Akibatnya, peningkatan kapasitas fiskal daerah tidak berbanding lurus dengan perbaikan Indeks Pembangunan Manusia (IPM) atau penurunan angka kemiskinan.
Selain persoalan alokasi, lemahnya tata kelola pemerintahan daerah juga menjadi hambatan serius—mulai dari keterlambatan penyaluran dana dari pusat, koordinasi lintas instansi yang lemah, hingga minimnya partisipasi publik dalam pengawasan anggaran.
“Transparansi dalam konteks DBH seharusnya tidak berhenti pada laporan administratif. Ia harus menjadi sarana kontrol publik dan wujud nyata asas keterbukaan yang menjadi roh good governance,” tegas Hari Saputra.

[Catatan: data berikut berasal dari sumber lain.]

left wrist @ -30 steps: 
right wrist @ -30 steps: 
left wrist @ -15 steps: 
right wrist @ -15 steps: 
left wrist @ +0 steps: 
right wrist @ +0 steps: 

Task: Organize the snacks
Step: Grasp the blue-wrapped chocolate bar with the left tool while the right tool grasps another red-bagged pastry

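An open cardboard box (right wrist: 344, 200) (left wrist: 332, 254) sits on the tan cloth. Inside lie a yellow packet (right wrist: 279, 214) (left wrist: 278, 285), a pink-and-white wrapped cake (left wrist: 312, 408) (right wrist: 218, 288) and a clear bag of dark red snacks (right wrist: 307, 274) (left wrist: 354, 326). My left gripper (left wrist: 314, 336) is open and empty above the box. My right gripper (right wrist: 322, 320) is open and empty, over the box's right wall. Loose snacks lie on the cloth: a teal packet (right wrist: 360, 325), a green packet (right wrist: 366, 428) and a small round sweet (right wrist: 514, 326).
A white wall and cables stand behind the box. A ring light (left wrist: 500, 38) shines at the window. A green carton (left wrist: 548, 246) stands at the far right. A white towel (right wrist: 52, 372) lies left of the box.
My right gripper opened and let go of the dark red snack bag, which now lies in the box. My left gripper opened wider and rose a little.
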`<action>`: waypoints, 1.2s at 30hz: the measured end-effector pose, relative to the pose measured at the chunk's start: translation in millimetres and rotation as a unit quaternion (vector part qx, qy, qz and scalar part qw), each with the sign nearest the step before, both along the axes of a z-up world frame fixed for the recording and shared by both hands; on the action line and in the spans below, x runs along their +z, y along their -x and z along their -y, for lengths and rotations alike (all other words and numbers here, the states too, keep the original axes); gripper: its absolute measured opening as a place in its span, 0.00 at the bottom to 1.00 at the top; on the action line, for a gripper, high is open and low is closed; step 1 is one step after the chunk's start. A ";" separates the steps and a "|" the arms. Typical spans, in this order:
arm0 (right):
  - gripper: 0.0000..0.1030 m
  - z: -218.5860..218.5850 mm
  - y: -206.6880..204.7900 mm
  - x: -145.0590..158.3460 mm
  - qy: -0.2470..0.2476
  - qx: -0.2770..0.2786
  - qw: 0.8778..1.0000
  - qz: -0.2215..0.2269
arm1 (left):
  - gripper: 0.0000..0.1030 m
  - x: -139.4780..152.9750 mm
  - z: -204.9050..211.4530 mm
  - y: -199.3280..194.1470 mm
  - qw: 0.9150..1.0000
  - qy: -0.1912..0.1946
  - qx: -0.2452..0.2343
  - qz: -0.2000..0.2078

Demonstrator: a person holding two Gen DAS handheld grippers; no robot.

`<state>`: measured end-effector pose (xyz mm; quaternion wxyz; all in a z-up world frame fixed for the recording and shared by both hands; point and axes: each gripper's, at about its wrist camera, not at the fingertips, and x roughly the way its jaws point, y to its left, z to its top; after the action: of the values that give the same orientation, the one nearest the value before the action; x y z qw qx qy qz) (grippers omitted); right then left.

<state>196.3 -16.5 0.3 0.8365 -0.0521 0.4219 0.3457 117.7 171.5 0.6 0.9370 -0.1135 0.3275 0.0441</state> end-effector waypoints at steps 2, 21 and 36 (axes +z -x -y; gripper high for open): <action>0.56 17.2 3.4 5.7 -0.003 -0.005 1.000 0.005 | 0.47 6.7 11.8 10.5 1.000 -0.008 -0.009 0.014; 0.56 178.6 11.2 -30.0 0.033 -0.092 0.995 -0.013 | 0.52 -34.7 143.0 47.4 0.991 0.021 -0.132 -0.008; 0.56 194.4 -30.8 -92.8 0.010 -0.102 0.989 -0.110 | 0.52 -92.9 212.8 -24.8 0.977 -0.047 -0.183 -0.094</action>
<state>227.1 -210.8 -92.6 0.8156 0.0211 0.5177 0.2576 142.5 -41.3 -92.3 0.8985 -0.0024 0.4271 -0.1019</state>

Kasus Sukabumi menjadi pelajaran penting bagi daerah penghasil sumber daya alam lainnya. Desentralisasi fiskal dan otonomi daerah tidak akan efektif tanpa tata kelola yang bersih dan akuntabel.
DBH panas bumi seharusnya kembali ke tujuan awal: menjadi katalis pengentasan kemiskinan dan pemerataan ekonomi di wilayah penghasil energi.
Rekomendasi Penguatan Tata Kelola DBH:
- Memperkuat regulasi dengan kewajiban pelaporan publik yang transparan disertai sanksi bagi daerah yang tidak akuntabel.
- Menetapkan prioritas alokasi DBH untuk infrastruktur dasar, pendidikan, kesehatan, dan kesejahteraan sosial.
- Meningkatkan partisipasi masyarakat melalui forum pengawasan yang melibatkan akademisi, tokoh masyarakat, dan lembaga swadaya masyarakat.
“Tanpa komitmen kolektif dan transparansi penuh, DBH hanya akan menjadi angka dalam laporan keuangan. Padahal, esensinya adalah keadilan fiskal dan pemerataan pembangunan,” pungkas Hari.
Jika tata kelola diperbaiki, paradoks sumber daya di Sukabumi bukan lagi mimpi, melainkan cita-cita yang dapat diwujudkan bersama.